** What to do **
What is needed here is every line of the records that includes "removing".

** Dataset entries **
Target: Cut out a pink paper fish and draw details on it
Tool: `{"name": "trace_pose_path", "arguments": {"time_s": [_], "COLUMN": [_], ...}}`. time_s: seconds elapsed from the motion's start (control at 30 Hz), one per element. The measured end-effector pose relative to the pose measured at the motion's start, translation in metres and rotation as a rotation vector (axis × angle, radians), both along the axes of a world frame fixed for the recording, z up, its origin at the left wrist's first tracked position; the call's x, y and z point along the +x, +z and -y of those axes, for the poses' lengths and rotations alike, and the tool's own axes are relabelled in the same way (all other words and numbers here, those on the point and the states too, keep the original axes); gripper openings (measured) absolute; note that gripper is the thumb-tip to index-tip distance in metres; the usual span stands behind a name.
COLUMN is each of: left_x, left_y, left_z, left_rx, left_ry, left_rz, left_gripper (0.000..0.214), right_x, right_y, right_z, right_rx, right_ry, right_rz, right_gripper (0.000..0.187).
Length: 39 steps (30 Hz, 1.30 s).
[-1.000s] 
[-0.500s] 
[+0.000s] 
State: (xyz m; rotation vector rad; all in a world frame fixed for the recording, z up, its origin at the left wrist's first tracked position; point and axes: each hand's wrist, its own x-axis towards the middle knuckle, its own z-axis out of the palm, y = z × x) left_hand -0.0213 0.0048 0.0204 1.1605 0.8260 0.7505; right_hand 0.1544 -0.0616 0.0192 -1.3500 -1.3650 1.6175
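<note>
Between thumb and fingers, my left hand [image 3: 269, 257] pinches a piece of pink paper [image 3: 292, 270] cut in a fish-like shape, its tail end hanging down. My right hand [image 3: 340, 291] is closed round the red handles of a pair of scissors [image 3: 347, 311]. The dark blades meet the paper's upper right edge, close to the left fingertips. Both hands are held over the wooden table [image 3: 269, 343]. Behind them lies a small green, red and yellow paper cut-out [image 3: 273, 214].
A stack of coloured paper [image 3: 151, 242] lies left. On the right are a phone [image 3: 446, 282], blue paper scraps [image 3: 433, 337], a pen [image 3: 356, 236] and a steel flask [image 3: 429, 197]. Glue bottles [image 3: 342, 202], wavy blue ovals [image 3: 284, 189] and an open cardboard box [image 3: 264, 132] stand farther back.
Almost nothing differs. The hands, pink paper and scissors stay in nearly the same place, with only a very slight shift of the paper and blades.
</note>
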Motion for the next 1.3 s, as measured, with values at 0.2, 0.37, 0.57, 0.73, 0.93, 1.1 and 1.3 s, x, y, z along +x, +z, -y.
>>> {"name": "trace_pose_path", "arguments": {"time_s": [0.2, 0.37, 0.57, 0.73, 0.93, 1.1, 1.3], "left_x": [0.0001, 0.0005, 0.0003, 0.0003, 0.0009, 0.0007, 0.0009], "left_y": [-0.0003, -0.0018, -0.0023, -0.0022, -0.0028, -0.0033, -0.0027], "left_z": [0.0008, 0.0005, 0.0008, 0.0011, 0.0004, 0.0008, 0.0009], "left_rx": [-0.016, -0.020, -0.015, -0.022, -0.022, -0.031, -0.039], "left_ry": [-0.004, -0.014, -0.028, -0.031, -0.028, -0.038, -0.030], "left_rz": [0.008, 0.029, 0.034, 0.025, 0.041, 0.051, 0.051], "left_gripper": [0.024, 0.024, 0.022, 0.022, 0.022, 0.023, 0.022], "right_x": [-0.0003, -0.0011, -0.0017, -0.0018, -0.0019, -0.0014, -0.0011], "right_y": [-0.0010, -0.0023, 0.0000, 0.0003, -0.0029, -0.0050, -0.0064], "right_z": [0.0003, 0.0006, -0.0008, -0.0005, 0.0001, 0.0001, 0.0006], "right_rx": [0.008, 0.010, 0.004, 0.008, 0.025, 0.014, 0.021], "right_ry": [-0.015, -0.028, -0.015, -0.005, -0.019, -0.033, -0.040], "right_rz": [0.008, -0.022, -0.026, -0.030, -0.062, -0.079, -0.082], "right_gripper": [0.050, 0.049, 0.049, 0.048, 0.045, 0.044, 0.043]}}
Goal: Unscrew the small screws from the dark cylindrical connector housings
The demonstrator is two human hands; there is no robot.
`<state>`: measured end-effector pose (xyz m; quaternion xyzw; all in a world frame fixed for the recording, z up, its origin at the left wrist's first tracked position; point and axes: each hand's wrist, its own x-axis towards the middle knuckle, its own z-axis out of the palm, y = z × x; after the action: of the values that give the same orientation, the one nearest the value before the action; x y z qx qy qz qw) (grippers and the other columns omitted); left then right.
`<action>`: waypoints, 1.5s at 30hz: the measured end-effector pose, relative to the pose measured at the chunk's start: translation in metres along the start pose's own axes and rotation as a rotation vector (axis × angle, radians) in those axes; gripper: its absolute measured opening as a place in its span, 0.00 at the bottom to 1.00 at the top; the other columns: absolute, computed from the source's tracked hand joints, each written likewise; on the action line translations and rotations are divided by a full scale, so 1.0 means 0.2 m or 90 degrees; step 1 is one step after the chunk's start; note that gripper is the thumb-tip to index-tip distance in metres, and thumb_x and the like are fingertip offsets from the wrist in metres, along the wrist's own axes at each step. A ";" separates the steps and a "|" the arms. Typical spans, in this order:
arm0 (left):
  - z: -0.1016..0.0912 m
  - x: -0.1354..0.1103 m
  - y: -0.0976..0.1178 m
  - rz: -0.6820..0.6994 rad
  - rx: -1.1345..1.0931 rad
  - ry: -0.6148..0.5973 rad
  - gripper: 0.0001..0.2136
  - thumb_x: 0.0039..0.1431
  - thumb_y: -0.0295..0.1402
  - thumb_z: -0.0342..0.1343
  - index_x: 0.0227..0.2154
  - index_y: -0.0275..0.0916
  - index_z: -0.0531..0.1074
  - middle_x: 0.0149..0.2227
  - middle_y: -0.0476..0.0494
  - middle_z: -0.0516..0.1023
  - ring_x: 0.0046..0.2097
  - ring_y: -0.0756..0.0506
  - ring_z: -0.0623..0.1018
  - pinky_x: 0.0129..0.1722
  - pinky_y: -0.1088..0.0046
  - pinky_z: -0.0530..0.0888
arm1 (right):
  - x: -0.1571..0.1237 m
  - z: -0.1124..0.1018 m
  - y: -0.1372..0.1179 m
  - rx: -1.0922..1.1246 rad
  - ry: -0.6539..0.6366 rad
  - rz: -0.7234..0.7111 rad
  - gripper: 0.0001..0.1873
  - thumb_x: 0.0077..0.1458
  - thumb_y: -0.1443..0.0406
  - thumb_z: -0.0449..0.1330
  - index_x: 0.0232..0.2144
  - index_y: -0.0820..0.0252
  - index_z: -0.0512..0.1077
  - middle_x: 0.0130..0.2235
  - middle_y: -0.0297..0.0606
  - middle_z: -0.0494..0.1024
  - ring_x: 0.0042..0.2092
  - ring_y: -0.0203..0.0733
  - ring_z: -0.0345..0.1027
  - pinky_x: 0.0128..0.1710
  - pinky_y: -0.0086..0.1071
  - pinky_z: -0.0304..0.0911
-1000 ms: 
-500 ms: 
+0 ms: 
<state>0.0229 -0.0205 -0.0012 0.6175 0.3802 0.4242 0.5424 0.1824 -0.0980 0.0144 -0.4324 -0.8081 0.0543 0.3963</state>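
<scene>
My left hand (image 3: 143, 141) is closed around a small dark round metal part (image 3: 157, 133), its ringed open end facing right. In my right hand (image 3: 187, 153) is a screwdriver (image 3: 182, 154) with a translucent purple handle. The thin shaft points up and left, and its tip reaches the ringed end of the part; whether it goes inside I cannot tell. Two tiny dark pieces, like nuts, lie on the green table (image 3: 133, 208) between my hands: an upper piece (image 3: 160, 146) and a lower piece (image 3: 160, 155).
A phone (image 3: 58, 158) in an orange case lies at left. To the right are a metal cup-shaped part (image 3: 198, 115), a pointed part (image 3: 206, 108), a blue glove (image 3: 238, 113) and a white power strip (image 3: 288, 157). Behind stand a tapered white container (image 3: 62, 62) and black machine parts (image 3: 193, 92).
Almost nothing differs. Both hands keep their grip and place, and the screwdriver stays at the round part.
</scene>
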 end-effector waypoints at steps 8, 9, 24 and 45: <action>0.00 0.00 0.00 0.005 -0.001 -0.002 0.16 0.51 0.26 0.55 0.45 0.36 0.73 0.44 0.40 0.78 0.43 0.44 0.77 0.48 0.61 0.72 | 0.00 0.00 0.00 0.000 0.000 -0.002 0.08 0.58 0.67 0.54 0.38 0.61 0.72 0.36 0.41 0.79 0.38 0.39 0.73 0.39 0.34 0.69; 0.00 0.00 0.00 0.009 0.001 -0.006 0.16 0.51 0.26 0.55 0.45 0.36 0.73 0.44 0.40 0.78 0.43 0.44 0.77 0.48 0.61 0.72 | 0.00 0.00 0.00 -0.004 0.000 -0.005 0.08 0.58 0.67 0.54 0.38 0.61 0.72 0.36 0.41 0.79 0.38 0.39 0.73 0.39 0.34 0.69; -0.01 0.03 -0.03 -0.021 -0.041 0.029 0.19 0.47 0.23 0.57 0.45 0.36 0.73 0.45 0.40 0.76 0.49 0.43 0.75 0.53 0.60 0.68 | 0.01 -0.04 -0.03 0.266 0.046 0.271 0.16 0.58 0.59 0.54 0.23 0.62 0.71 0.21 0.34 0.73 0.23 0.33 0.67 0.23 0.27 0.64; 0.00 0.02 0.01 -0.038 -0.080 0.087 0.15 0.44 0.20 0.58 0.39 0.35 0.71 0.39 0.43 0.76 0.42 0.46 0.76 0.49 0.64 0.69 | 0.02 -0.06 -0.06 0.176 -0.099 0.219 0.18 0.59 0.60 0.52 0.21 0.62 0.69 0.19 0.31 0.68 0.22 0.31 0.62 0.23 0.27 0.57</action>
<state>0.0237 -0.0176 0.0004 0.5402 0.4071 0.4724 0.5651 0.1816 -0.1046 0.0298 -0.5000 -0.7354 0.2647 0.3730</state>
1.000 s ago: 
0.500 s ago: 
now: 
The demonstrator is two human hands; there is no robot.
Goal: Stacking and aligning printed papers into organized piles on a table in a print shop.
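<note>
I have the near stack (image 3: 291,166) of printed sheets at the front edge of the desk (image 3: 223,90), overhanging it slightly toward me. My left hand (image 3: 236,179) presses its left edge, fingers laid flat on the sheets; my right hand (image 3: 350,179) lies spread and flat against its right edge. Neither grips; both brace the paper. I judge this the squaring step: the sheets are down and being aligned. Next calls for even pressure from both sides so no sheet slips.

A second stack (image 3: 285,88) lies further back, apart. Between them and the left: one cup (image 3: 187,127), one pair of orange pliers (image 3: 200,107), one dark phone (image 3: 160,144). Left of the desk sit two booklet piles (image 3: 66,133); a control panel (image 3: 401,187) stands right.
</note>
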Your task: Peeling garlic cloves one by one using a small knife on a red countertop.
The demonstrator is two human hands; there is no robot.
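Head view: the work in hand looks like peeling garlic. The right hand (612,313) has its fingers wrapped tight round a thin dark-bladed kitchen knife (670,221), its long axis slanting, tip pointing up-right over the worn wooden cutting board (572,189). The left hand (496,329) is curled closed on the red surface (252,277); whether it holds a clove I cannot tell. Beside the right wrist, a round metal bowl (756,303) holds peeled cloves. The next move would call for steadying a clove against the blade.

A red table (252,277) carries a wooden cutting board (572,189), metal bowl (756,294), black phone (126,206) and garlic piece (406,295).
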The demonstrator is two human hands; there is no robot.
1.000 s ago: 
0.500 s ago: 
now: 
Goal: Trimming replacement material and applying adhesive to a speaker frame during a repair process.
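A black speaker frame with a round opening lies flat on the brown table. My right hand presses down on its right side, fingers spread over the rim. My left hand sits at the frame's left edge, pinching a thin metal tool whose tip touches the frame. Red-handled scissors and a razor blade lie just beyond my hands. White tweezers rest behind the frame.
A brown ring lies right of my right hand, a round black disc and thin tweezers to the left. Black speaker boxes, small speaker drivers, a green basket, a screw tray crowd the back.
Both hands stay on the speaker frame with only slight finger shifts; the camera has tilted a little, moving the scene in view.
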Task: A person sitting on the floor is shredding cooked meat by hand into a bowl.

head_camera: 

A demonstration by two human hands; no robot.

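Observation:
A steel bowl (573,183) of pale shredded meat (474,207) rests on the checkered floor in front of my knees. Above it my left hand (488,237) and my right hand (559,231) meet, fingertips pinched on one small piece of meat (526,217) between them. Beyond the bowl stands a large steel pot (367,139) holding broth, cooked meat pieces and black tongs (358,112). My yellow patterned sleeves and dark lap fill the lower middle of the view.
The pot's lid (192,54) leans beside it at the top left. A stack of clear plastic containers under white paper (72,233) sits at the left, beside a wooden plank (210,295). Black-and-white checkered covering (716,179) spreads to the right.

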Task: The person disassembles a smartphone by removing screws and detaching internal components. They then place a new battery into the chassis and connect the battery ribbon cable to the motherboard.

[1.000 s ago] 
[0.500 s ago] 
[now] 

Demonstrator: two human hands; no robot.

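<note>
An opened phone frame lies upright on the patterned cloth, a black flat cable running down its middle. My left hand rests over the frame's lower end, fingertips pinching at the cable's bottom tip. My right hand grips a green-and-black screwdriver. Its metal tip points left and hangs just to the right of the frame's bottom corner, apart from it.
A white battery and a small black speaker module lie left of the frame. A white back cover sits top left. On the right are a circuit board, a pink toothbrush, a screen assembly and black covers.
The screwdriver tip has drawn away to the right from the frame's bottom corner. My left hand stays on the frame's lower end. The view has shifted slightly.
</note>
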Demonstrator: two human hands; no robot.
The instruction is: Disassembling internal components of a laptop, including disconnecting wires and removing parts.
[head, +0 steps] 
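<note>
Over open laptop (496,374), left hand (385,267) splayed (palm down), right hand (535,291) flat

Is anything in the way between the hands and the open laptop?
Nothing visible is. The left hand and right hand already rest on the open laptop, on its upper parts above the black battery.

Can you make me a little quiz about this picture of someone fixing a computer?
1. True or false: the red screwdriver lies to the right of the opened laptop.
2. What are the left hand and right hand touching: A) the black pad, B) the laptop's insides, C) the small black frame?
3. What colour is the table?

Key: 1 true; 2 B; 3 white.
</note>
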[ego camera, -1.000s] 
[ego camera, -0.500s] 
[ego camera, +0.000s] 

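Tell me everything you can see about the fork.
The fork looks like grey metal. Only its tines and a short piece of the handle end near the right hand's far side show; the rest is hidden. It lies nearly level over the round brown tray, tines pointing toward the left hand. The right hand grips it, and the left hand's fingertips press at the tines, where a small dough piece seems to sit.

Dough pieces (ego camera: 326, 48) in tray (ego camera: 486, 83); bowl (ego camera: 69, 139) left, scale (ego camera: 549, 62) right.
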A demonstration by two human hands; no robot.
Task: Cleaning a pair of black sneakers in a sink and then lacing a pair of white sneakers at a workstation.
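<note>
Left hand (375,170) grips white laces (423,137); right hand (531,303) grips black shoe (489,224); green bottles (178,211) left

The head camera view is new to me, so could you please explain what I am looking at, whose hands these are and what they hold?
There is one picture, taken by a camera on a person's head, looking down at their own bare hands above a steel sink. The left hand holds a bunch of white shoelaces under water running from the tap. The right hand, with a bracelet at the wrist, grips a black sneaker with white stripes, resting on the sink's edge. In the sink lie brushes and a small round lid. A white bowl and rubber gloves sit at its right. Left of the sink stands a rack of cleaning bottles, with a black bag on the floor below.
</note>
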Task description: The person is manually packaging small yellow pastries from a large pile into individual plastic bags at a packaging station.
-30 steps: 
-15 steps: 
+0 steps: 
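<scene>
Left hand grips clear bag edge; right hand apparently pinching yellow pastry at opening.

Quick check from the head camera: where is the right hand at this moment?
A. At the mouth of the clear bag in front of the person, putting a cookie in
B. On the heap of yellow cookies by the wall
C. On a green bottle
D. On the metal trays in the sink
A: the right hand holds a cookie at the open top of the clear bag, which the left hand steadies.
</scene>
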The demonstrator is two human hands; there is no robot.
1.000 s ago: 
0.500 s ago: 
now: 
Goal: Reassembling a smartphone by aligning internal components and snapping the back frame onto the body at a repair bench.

** Your response **
Task: The person disassembles a smartphone by removing screws and detaching internal components. They then place a new battery into the chassis and connect the battery ribbon cable to the motherboard.
The instruction is: Disassembling internal components of a laptop, including disconnecting wires and removing parts.

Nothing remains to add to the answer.